The findings reported here have a number of limitations that may pose a confounding bias in the findings of the study. First, the two-community design limits the ability to determine accurately the effects of the intervention [77]. With only a single pair of communities the study was vulnerable to random fluctuations, a likely explanation for the large baseline differences observed in Fig. 2. With a larger number of communities we would expect to see smaller fluctuations across time. Other plausible explanations include use of serial cross-sectional data that reflect the events of a specific point in time and may not have been the most efficient in capturing the actual trend of change in these outcomes. An additional potential explanation is the recruitment options whereby study participants were recruited from locations and venues that sometimes closed or relocated between waves of data collection leading to inconsistent pool of survey respondents, a limitation further exacerbated by the limited number of communities. Given these constraints, in addition to limited financial resources for a more robust study design, and the early introduction of the intervention in the control community, this was the best methodological option available under the circumstance.

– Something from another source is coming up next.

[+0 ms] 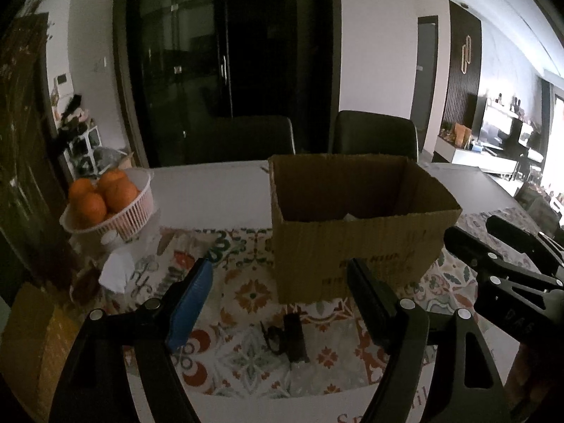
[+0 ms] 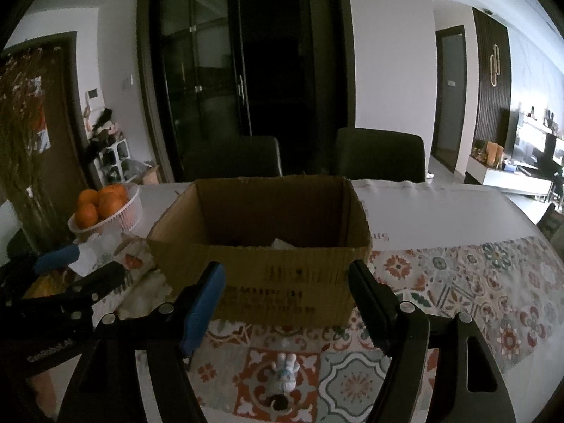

Second, the participation effects are analyzed with individuals as the unit of exposure, which is highly subject to self-selection bias. Because motivated residents are more likely to participate than non-motivated residents, we cannot say with certainty whether participation yielded improvements in psychosocial variables, or whether individuals with healthier psychosocial profiles were simply more likely to participate in the intervention. Likewise, the Spearman correlation findings do not represent causal relationships between psychosocial variables, knowledge of serostatus, and unprotected anal sex. However, while the ultimate goal of HIV interventions is to reduce risk of transmission, these findings highlight the potential benefits of targeting interventions on the broader health issues of YBMSM, including co-occurring psychosocial problems, e.g., reducing depressive symptoms that can result from stigmatization and homophobia, and promoting positive self-identity of YBMSM to enhance treatment adherence and risk reduction. We acknowledge that although the Mpowerment model can be adapted to address behaviors around testing, PrEP, and the HIV continuum of care, the effort to reach a large proportion of the population is expensive; a focus on recruiting the highest-risk individuals for M-groups and other intervention activities might improve cost-effectiveness.

As the HIV prevention climate shifts from condom promotion to HIV testing, PrEP and ART, addressing psychosocial factors and environmental determinants of these outcomes, such as depression, social isolation and low sense of self and agency that result from stigma, racism and homophobia should remain a critical focus of interventions and programs to positively influence not only individual risk behaviors, but also broader health concerns of YBMSM. Such an approach offers a likelilhood of sustainable desired outcomes in HIV prevention.